"Sens. Obama, Menendez Probe AID Pick's Diversity Record" by Glenn Kessler, The Washington Post, June 7, 2007.
Henrietta Holsman Fore, who was nominated by President Bush as the head of the U.S. foreign assistance programs, is described as having "made racially charged remarks about the work ethics of blacks, Hispanics, Asians and whites two decades ago, prompting two key Democratic senators yesterday to demand answers on her diversity record at the State Department." She was nominated to replace the deputy secretary of state for foreign assistance after he resigned in late April over an escort scandal.
The article states:
"Fore, a 1970 Wellesley graduate, told a college audience in 1987 that she tried to retain black employees as the president of a small wire-products firm near Los Angeles but that blacks preferred selling drugs to working in a factory. She also said that Hispanic workers were lazy, that white workers resented working with machines, and that Asians, while very productive, preferred professional or management jobs, according to accounts at the time in the Boston Globe and the New York Times.
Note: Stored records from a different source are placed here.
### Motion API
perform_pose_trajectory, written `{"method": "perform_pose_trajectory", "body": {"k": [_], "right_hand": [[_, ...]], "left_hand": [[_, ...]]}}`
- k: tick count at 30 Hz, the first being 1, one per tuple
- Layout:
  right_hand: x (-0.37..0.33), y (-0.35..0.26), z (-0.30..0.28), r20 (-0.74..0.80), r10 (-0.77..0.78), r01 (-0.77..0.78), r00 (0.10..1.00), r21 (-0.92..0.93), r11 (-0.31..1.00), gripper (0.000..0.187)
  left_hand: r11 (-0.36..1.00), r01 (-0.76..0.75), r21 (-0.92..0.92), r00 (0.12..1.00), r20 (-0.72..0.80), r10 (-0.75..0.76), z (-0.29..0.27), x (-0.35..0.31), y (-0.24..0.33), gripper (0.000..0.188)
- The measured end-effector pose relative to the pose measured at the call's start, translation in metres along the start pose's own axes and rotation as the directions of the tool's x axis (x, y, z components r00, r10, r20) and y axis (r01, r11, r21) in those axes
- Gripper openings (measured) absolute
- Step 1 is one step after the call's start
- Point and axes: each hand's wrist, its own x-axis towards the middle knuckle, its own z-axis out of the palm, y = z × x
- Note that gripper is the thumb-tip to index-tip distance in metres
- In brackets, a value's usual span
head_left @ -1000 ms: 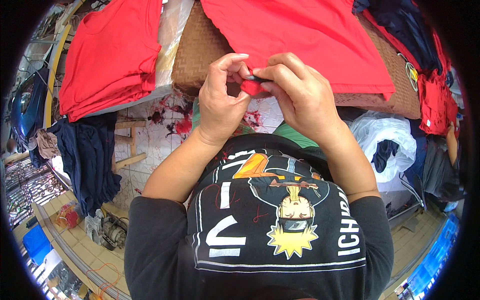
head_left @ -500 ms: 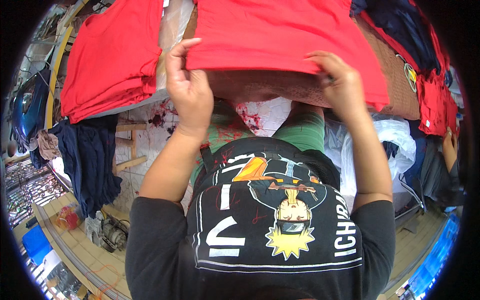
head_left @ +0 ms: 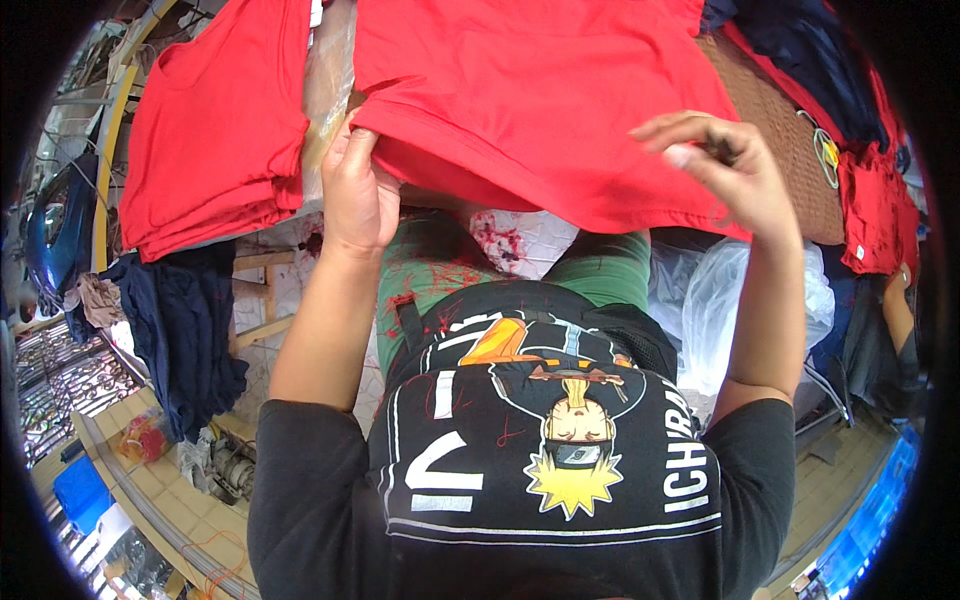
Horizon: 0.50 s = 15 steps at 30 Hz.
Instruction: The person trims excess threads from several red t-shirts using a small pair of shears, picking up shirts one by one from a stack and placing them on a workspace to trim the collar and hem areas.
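Observation:
A red garment (head_left: 540,90) lies spread in front of me, its near hem hanging over the edge of a brown-covered surface (head_left: 765,125). At the hem's left corner, my left hand (head_left: 360,185) grips the red cloth between thumb and fingers, lifting that corner a little. Over the right part of the garment hovers my right hand (head_left: 725,165), fingers apart with nothing held; a small dark thing shows at its fingers, too blurred to name. To the left lies a stack of folded red garments (head_left: 220,130).
Dark blue cloth (head_left: 175,335) hangs below the left stack. More red garments (head_left: 870,210) and dark navy cloth (head_left: 800,60) lie at the right, where another person's hand (head_left: 900,285) shows. White plastic bags (head_left: 740,310) sit below the right side. Red threads litter my lap.
My right hand has let go of the hem and moved right. My left hand has shifted slightly left and down, now gripping the corner, and the near hem hangs lower.

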Motion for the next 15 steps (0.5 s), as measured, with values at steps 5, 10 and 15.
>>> {"method": "perform_pose_trajectory", "body": {"k": [5,10,15], "right_hand": [[0.012,-0.004,0.082,-0.06,-0.068,0.028,0.996,-0.51,0.86,0.035],[0.007,0.026,0.066,-0.234,-0.109,-0.008,0.966,-0.447,0.895,0.032],[-0.027,-0.001,-0.029,-0.455,0.072,0.067,0.887,0.281,0.957,0.018]], "left_hand": [[1.0,-0.007,-0.011,0.999,0.045,0.007,0.016,-0.001,0.007,0.026],[0.998,-0.056,0.028,0.994,0.094,0.053,0.008,0.003,0.025,0.026],[0.904,0.356,0.236,0.818,0.39,-0.423,0.003,-0.01,0.045,0.025]]}}
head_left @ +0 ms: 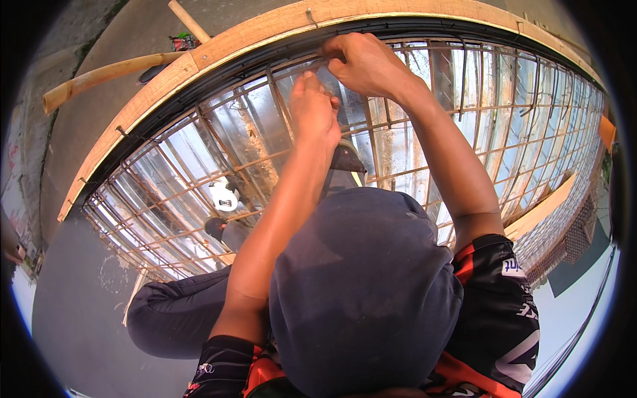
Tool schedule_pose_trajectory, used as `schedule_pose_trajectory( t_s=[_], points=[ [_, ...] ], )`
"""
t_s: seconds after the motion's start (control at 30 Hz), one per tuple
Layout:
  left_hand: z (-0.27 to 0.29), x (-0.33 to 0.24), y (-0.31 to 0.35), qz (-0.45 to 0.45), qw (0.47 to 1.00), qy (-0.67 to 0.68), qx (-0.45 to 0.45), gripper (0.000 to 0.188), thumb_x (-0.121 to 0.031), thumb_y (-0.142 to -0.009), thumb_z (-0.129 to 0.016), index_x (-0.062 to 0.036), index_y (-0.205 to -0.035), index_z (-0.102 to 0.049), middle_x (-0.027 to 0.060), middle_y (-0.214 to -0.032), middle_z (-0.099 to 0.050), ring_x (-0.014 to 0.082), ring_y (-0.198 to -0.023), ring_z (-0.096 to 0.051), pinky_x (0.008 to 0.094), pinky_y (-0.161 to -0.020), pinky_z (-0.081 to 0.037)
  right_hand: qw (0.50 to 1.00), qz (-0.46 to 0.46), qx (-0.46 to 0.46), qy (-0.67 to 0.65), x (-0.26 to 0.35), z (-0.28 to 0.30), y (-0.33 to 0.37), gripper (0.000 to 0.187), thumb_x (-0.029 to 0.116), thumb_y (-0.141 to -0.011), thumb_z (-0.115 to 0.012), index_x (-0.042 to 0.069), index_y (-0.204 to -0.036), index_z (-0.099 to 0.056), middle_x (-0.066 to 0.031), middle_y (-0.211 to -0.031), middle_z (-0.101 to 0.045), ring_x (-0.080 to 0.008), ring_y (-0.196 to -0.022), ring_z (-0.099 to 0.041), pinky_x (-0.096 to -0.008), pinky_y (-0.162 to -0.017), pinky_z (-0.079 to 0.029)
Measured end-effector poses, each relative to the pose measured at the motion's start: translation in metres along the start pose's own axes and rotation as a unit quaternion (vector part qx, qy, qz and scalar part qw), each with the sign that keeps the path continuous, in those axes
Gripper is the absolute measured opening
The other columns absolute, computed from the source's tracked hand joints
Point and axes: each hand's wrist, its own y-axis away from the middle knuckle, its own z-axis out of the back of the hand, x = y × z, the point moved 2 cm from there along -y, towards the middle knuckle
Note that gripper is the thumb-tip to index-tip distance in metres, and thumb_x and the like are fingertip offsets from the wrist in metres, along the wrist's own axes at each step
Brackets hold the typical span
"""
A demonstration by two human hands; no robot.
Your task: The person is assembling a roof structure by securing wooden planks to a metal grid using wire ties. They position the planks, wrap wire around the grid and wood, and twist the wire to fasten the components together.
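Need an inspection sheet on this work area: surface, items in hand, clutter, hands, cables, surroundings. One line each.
Surface: corrugated metal sheets, with rust-brown streaks, under a rusty bar mesh.
Work items: dark bars run along the inner side of a curved-looking wooden edge board; nails stick out of the board.
Clutter: white object among the mesh, kind unclear; loose-looking wooden plank at right.
Left hand: fingers curled just below the dark bars; grip and contact unclear.
Right hand: fingertips at the dark bars; grip unclear.
Cables: black line at lower right, outside the mesh.
Surroundings: bamboo pole beyond the board, at left.
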Motion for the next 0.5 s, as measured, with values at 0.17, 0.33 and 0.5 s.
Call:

A number of students walked out of her lecture in protest. Fore, who then went by the name Holsman, appeared to inadvertently flame the controversy by trying to explain the context of her remarks in an interview with the Globe and a letter to the college newspaper."According to her official biography from the Department of State, Under Secretary Fore has had a number of previous high-level government appointments under Republican administrations.